> **PROMPT**
Only the lines below, from the one with "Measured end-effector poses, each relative" through the one with "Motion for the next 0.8", are to be written out, exactly.

[Records from a data collection]
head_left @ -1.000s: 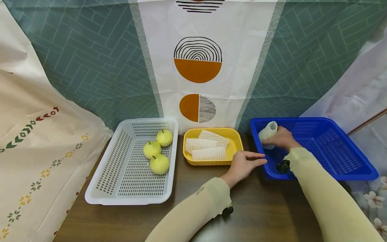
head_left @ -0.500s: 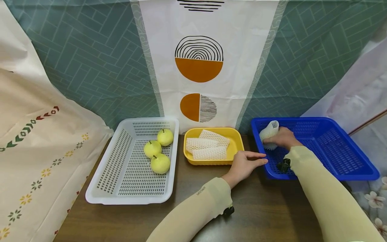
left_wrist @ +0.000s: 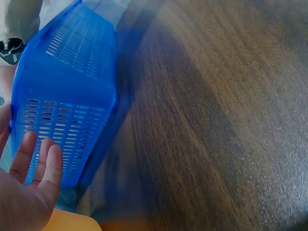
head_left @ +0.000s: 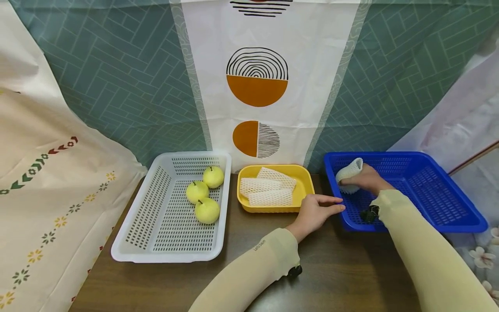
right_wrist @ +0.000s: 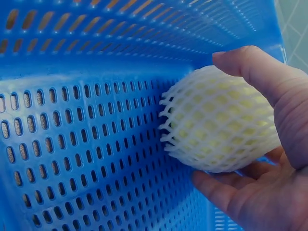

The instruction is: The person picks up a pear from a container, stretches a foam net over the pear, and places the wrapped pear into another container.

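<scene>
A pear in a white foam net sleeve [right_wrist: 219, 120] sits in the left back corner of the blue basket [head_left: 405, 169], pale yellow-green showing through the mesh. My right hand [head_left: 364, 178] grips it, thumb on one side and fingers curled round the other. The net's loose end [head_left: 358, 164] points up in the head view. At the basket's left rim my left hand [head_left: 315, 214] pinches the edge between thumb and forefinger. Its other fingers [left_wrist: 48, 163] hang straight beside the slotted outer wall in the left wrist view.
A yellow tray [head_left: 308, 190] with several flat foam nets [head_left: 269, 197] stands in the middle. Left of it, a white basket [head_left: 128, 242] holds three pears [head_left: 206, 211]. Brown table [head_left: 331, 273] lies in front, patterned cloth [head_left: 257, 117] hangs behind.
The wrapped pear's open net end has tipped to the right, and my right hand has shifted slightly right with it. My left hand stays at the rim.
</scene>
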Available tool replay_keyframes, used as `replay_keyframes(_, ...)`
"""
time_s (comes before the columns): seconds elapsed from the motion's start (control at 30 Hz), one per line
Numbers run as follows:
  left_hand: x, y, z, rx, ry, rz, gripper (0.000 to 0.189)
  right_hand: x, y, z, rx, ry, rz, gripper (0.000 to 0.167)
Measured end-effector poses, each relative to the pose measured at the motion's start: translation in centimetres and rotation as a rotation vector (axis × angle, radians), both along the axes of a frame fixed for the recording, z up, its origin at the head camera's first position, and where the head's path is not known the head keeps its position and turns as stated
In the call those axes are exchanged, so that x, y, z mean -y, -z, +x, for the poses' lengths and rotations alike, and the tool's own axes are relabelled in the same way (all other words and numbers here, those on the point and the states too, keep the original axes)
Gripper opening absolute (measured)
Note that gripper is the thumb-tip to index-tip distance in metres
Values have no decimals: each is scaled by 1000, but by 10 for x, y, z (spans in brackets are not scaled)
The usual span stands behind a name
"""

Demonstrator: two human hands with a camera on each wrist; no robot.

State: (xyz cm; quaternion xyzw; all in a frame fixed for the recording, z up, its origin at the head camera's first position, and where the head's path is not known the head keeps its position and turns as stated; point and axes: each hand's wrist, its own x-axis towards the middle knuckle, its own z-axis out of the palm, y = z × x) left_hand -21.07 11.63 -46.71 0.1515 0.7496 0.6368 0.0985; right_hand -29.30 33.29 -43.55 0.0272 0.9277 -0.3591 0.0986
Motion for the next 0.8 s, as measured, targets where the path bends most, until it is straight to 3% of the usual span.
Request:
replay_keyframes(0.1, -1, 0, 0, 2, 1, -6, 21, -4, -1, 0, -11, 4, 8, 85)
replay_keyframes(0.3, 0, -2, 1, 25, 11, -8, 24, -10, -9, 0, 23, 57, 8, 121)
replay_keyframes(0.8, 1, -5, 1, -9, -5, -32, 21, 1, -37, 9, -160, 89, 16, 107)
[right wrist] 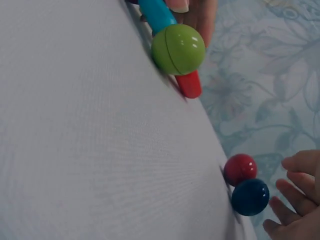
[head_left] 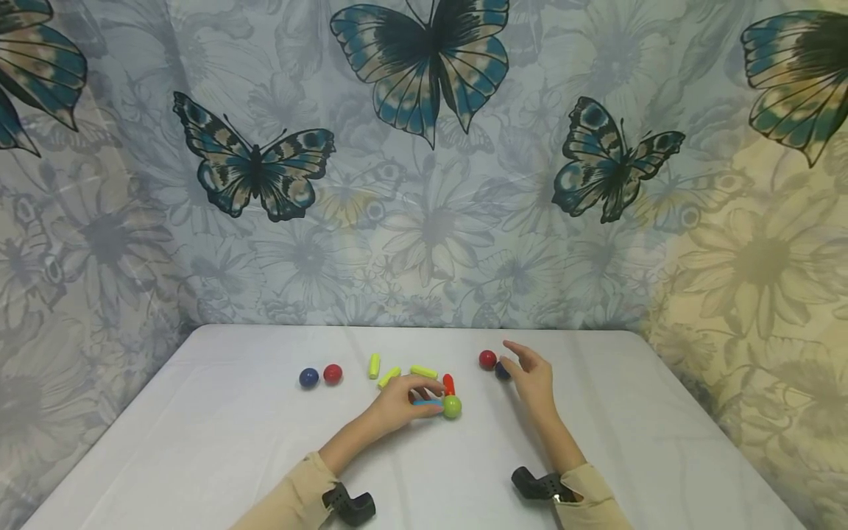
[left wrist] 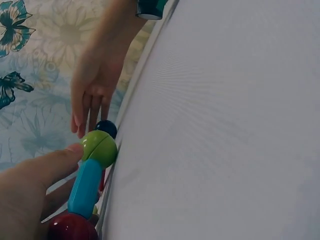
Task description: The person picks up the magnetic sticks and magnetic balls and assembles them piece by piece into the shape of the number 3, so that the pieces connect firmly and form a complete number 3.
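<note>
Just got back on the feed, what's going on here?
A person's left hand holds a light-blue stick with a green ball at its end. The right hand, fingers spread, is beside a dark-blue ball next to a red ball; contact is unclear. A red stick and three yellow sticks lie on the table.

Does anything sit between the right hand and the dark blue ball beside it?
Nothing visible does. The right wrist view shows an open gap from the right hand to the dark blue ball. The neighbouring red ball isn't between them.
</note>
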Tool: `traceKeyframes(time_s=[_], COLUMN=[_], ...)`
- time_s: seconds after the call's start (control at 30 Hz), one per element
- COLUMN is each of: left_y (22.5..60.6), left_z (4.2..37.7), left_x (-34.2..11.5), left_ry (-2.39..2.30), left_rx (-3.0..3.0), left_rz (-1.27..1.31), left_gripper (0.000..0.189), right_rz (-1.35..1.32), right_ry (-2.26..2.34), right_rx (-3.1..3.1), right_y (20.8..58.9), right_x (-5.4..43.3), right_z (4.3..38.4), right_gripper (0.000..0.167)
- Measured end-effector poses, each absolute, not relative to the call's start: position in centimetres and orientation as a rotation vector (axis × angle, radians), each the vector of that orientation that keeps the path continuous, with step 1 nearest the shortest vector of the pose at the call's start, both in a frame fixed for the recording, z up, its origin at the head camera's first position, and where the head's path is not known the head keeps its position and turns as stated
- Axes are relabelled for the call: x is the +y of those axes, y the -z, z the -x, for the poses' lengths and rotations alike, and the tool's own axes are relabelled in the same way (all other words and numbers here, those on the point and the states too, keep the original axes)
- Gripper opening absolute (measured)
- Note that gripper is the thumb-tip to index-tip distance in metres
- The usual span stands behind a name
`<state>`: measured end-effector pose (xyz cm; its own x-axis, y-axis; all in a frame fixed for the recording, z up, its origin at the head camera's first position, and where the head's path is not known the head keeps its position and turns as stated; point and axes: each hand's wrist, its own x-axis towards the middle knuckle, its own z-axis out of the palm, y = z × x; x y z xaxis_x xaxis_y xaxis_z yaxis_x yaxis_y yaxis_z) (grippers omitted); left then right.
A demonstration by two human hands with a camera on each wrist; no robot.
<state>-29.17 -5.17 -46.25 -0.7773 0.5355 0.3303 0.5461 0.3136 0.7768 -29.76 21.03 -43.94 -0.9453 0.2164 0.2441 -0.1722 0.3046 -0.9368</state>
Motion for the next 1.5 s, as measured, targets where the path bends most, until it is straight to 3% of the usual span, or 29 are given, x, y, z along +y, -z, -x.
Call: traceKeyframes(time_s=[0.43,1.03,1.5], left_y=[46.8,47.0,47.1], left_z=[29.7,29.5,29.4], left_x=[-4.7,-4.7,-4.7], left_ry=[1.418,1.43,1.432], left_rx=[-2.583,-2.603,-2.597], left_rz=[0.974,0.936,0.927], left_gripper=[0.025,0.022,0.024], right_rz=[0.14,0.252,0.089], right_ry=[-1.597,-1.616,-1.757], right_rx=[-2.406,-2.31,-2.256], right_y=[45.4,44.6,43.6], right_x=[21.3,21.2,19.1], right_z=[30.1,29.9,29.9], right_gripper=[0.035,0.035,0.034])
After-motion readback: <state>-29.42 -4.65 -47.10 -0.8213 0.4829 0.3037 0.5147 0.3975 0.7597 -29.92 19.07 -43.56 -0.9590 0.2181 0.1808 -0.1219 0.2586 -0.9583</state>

> **RESULT OF THIS EXERCISE**
Measured end-effector poses, each relative to the pose measured at the motion's start: translation in centimetres and rotation as a rotation vector (axis × angle, radians), both along the axes of a frame fixed for the recording, z up, its origin at the head camera's first position, and where the head's path is not known the head keeps its position and turns as stated
In the call those axes are exchanged, so that x, y, z mean -y, -z, +x, for the poses' lengths and rotations alike, and the tool's own axes are relabelled in the same way (all other words and numbers here, those on the point and the states too, keep the original axes)
Gripper opening absolute (measured)
Note that gripper is the thumb-tip to index-tip distance in metres
Values have no decimals: each is scaled by 1000, but by 10 for x, y, z (spans in brackets are not scaled)
The usual span stands behind a name
"""

Demonstrator: two human hands with a camera on each wrist; no robot.

State: (xyz cm; quaternion xyzw; all in a frame fixed for the recording, z up, its origin at the head camera's first position, and where the head's path is not known the head keeps its position and turns as stated; point and axes: each hand's wrist, its own x-axis towards the middle knuckle, its own z-axis out of the palm, y = z × x) left_hand -21.07 11.63 -46.71 0.1515 0.7496 0.6368 0.0985; right_hand -29.30 33.29 -43.55 0.0272 0.9277 -0.3591 0.0986
Motion for the next 0.8 s, as measured, targets where the path bends most, until it is straight to 3% of the usual span.

Nothing further is required of the output.